Far from being arcane, the message of Torah as understood by the Rabbis offers us a powerful reminder of the priorities of a holy society. Hold those two images up in your mind, that of the miles of cars lined up to receive food and fields of harvested crops rotting, and then ask yourself, if the economic mechanism of American capitalism creates unethical situations such as this, do we not have a moral imperative to fix them, to plan for such eventualities?  To do otherwise, to rush without addressing the myriad issues that we face, to get back to work without balancing the human cost of illness will only increase our moral quagmire.  It leads us to chillingly repugnant statements like that of the Lt. Governor of Texas, Dan Patrick:

“THERE ARE MORE IMPORTANT THINGS THAN LIVING. AND THAT’S SAVING THIS COUNTRY FOR MY CHILDREN AND MY GRANDCHILDREN AND SAVING THIS COUNTRY FOR All OF US.”

To this immoral calculus, the Torah says no; the God of Israel says no; the founding fathers of this country say no. The choices that this country has faced are never as binary as he suggests, it is never either-or.  As Voltaire once said: Simple matters are either, or; complex matters are either and or.  A country that does not lead with a concern for the health and welfare of its citizens is not a moral country.  If we are unwilling to place an ethical restraint on capitalism, unless we are willing to add the word “safely” to the slogan of Getting America Back to Work, we should prepare ourselves for more ethical non sequitur’s!

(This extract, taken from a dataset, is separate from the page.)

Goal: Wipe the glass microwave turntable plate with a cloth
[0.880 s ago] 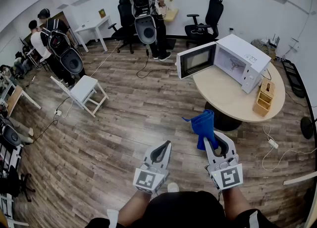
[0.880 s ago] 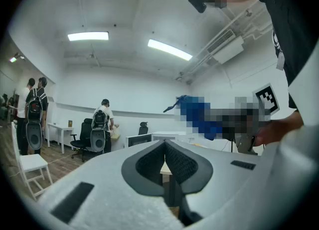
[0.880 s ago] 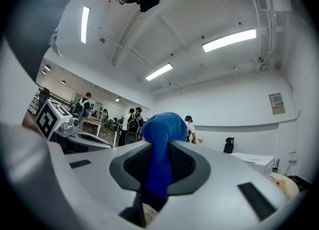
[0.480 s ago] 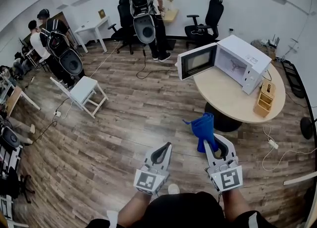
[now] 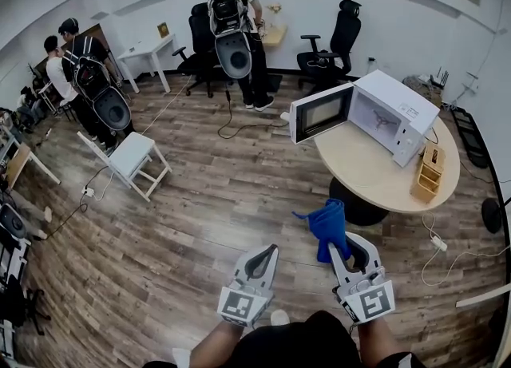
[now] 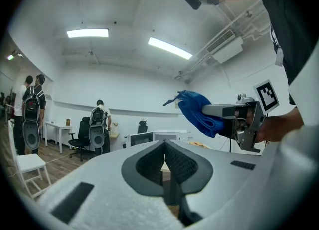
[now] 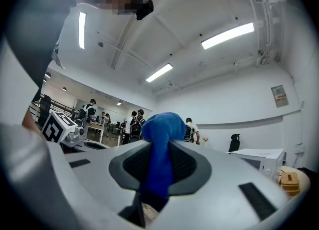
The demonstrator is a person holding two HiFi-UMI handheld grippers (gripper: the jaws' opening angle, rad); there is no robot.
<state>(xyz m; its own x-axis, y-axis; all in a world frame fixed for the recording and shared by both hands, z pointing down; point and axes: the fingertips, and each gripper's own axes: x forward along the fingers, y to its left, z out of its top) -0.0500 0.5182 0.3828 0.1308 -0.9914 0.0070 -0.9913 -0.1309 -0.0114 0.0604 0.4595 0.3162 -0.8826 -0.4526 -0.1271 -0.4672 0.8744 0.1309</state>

Let us learn the lessons of the moment and plan carefully for a better future.

A future that has adequate testing across the country so that we can react with precision to this virus.

A future that has a better plan of how to manage the food chain of this country, where farmers have alternatives to letting their food rot and those who are out of work can eat.

A future that protects workers in meat packing plants so that we are not sacrificing people’s safety and their lives so that Americans can have the dinner of their choice.

In the end, we have a vital choice to make: either we can continue to create the type of tragic non sequitur’s that cause us to wince and not smile, or fulfill an ancient Midrash and build a new Temple in our own times through the moral choices that we make as we go forward, as a country that fulfills the vision that we all learned to recite in school, with liberty and justice for all.